Installation of required packages.

sudo apt-get install cmake
sudo apt-get install zlib1g-dev
sudo apt-get install libssl-dev
sudo apt-get install python3-dev
sudo apt-get install libhwloc-dev
sudo apt-get install libevent-dev

Installation of cmake.

curl -OL https://github.com/Kitware/CMake/releases/download/v3.22.1/cmake-3.22.1.tar.gz
tar -zxvf cmake-3.22.1.tar.gz
cd cmake-3.22.1
./bootstrap
make
sudo make install
export PATH=~/install/cmake-3.22.1/bin/:$PATH

Installation of openmpi:

gunzip -c openmpi-4.1.2.tar.gz | tar xf -
cd openmpi-4.1.2
./configure --prefix=/usr/local --with-cuda
make all install

Installation of CUDA (choose a compatible version with pytorch, 11.3 for example).

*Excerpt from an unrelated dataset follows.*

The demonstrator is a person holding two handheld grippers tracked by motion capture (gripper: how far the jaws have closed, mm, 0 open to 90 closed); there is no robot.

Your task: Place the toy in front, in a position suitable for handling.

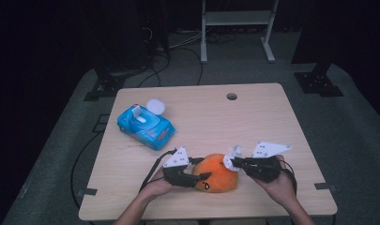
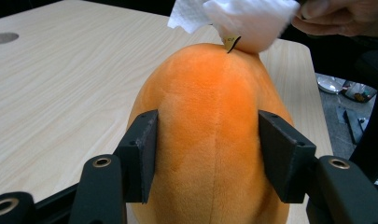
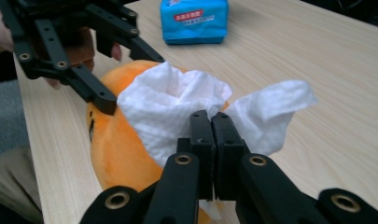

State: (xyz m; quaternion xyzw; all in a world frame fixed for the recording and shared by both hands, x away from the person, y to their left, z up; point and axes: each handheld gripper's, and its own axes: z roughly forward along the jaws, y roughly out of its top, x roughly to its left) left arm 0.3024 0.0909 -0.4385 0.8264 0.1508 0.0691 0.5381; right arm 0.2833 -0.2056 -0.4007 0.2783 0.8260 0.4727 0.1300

See CUDA on WSL User Guide

export CUDA_VERSION=11.3
export CUDA_VERSION_=11-3
wget https://developer.download.nvidia.com/compute/cuda/repos/wsl-ubuntu/x86_64/cuda-wsl-ubuntu.pin
sudo mv cuda-wsl-ubuntu.pin /etc/apt/preferences.d/cuda-repository-pin-600
wget https://developer.download.nvidia.com/compute/cuda/${CUDA_VERSION}.0/local_installers/cuda-repo-wsl-ubuntu-${CUDA_VERSION_}-local_${CUDA_VERSION}.0-1_amd64.deb
sudo dpkg -i cuda-repo-wsl-ubuntu-${CUDA_VERSION_}-local_${CUDA_VERSION}.0-1_amd64.deb
sudo apt-key add /var/cuda-repo-wsl-ubuntu-${CUDA_VERSION_}-local/7fa2af80.pub
sudo apt-get update
sudo apt-get -y install cuda

Installation of cudnn (after it is downloaded):

sudo dpkg -i cudnn-local-repo-ubuntu2004-8.3.1.22_1.0-1_amd64.deb
sudo apt-key add /var/cudnn-local-repo-*/7fa2af80.pub
sudo apt-get update
sudo apt-get install libcudnn8
sudo apt-get install libcudnn8-dev

Installation of nccl

See Install NCCL.

sudo apt-key adv --fetch-keys https://developer.download.nvidia.com/compute/cuda/repos/ubuntu2004/x86_64/7fa2af80.pub
sudo add-apt-repository "deb https://developer.download.nvidia.com/compute/cuda/repos/ubuntu2004/x86_64/ /"
sudo apt update
sudo apt install libnccl2 libnccl-dev

Installation of pytorch:

python3 -m pip install torch==1.10.1+cu113 torchvision==0.11.2+cu113 torchaudio==0.10.1+cu113 -f https://download.pytorch.org/whl/cu113/torch_stable.html

Then to check CUDA is available:

import torch
print(torch.cuda.is_available())

Build onnxruntime-training:

alias python=python3
export CUDA_VERSION=11.3
export CUDACXX=/usr/local/cuda-${CUDA_VERSION}/bin/nvcc
export MPI_HOME=~/install/openmpi-4.1.2
python3 ./tools/ci_build/build.py --skip_tests --build_dir ./build/linux_gpu --config Release --use_mpi false --enable_training --enable_training_torch_interop --use_cuda --cuda_version=${CUDA_VERSION} --cuda_home /usr/local/cuda-${CUDA_VERSION}/ --cudnn_home /usr/local/cuda-${CUDA_VERSION}/ --build_wheel --parallel

Option --parallel 1 can be used to fix the parallelism while building onnxruntime. Option –use_mpi false can be replaced by –mpi_home /usr/local/lib/openmpi.

Another option is to use a docker: Running Existing GPU Accelerated Containers on WSL 2.